Automating Data Quality Validation with AWS Glue and DQDL

Maintaining high-quality, reliable data is essential for accurate insights. As a data engineer, you must ensure the integrity, completeness, and accuracy of the data flowing through your pipelines. This lab demonstrates how to use AWS Glue Data Quality and the Data Quality Definition Language (DQDL) to profile, validate, and monitor your data at scale.

[!WARNING] Remember to run the teardown commands at the end of this lab to avoid ongoing charges in your AWS account.

Prerequisites

AWS Account: Access to an AWS account with permissions for AWS Glue, S3, and IAM.
AWS CLI: Installed and configured with appropriate credentials.
IAM Permissions: Your user must have the AdministratorAccess policy or specific permissions for glue:*, s3:*, and cloudwatch:*.
Region: Use us-east-1 for this lab unless otherwise specified.

Learning Objectives

Define Data Quality Rules: Use DQDL to create assertions for completeness, consistency, and integrity.
Perform Data Profiling: Automatically generate rule recommendations from an existing dataset.
Integrate Quality Checks: Embed data quality checks within an AWS Glue ETL pipeline.
Monitor Outcomes: Inspect data quality scores and individual record validation results.

Architecture Overview

This lab builds a serverless pipeline that validates incoming raw data against a defined ruleset before it is used for downstream processing.

Loading Diagram...

Cost Estimate

Service	Estimated Cost (30 mins)	Free Tier Eligibility
AWS Glue	~$0.44 (1 DPU x 0.5hr)	No (Job runs only)
Amazon S3	<$0.01	Yes (5GB Storage)
CloudWatch Logs	<$0.01	Yes (5GB Ingestion)
Total	~$0.45

Step-by-Step Instructions

Step 1: Prepare the S3 Environment

You need a bucket to store the sample raw data and the validation results.

bash

# Generate a unique bucket name suffix
SUFFIX=$RANDOM
BUCKET_NAME="brainybee-lab-data-quality-$SUFFIX"

# Create the bucket
aws s3 mb s3://$BUCKET_NAME --region us-east-1

▶Console alternative

Navigate to

Create bucket

. Name it

brainybee-lab-data-quality-<unique-id>

and leave other settings as default.

Step 2: Upload Sample "Bad" Data

We will create a CSV file containing typical data quality issues: missing fields, invalid ages, and duplicate records.

bash

cat <<EOF > user_data.csv
id,name,email,age
1,Alice,alice@example.com,25
2,Bob,,30
3,Charlie,charlie@example.com,invalid_age
4,David,david@example.com,-5
5,Eve,eve@example.com,40
5,Eve,eve@example.com,40
EOF

aws s3 cp user_data.csv s3://$BUCKET_NAME/raw/user_data.csv

Step 3: Run Data Quality Profiling

AWS Glue can analyze your data to suggest rules. We will first crawl the data into the Glue Data Catalog.

Create a Glue Database:
bash
aws glue create-database --database-input '{"Name": "dq_lab_db"}'
Create a Table via Crawler: Navigate to AWS Glue Console > Crawlers > Create Crawler.
- Name: user_data_crawler
- Data Source: s3://<YOUR_BUCKET_NAME>/raw/
- IAM Role: Create a new role (e.g., AWSGlueServiceRole-DQ).
- Target Database: dq_lab_db.
- Click Run Crawler.

Step 4: Apply DQDL Ruleset

Once the table exists, we will define the Data Quality Definition Language (DQDL) rules.

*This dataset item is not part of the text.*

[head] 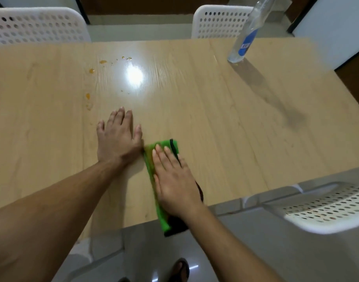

[!TIP] DQDL rules are declarative. Instead of writing code, you specify what "good" data looks like.

The Ruleset:

dqdl

Rules = [
    RowCount > 0,
    Completeness "email" > 0.95,
    IsType "age" = "Integral",
    ColumnValues "age" > 0,
    IsUnique "id"
]

In the Glue Console, go to Data Catalog > Tables > user_data.
Select the Data Quality tab.
Click Create Data Quality Ruleset.
Paste the DQDL ruleset above and click Save.

Step 5: Execute and Inspect the Quality Check

Run the ruleset and observe how the "bad" data impacts the quality score.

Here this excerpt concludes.